La noche convenida, Juan preparó una merluza con salsa de almendras. Ioana aportó una botella de licor para acompañar las dos pequeñas pastillas azules que ofreció a Juan después de la cena. Este, supo que era la hora de acabar la partida que habían estado jugando.

- Ioana, sabes que la viagra está contraindicada con el alcohol, especialmente en mi caso de hipotensión.
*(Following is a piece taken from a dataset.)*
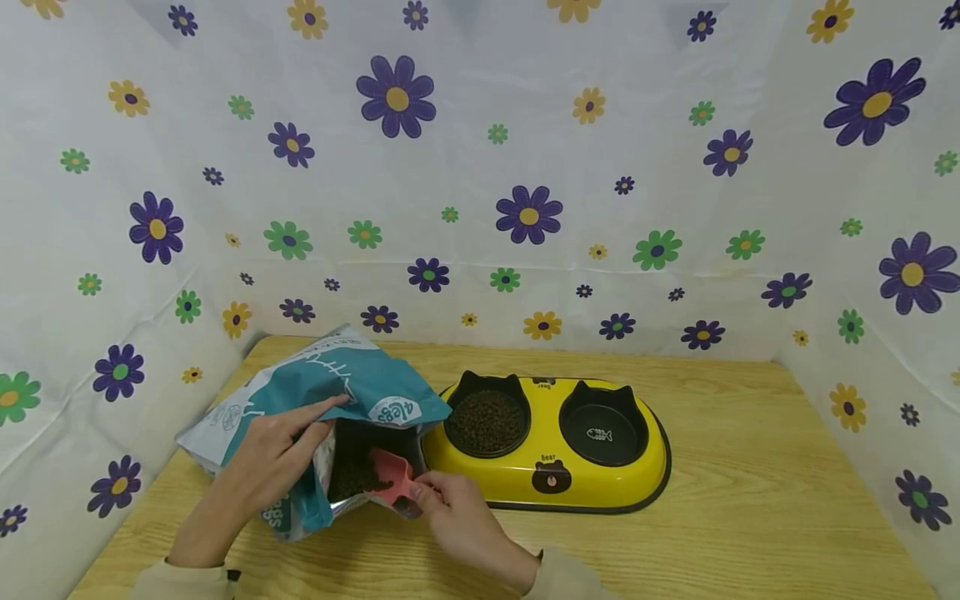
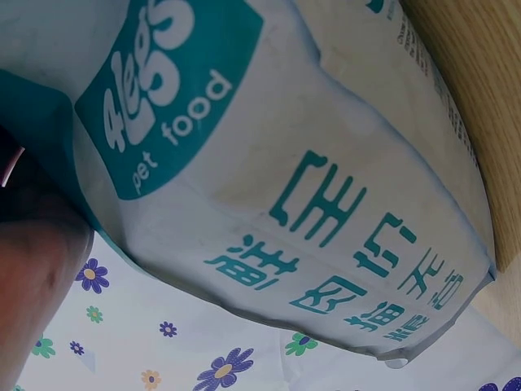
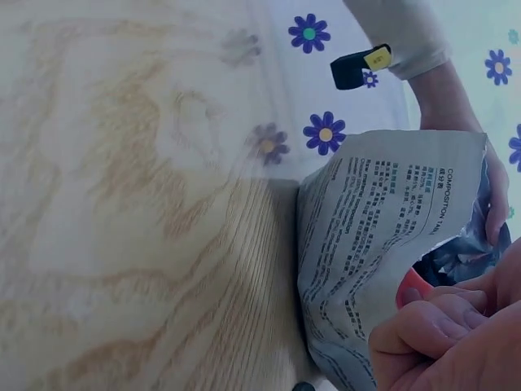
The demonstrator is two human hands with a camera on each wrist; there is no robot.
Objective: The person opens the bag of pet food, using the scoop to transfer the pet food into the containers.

Y yo sé que tú lo sabes porque me lo ha dicho tu “pretendido” novio, al que reclutaste para engañarme. Por cierto, si piensas que lo tienes rendido ante tus encantos, te equivocas; no le interesan las mujeres. Además, tiene conciencia, algo de lo que tú careces. Y somos amigos.

Juan hizo así su jugada de gambito, sacrificando su pieza más importante –desvelando su conocimiento de los planes de Ioana– para culminar el jaque mate a las blancas, que habían llevado la iniciativa hasta entonces.

- También tengo que decirte que si has encontrado la salsa de la merluza un poco amarga –la mía no lo estaba– es porque he añadido cianuro. Con mi mujer bastaba con añadir sal ¡la pobre, con sus problemas de hipertensión! Pero contigo no tenía más tiempo, eras tú o yo ¡Jaque mate! 

Juan no intentó ocultar el asesinato, antes bien, quería que se supiese que había ganado la partida de ajedrez en la que había convertido su relación con Ioana. Ahora, es el satisfecho encargado del club de ajedrez de la cárcel.

1 comentario:

  1. Por un momento me he sentido identificado con el personaje. Menos mal que aún discierno entre el tablero donde se batalla la vida y los escaques de ajedrez. Es más duro el primero, y el juego solo tiene un final.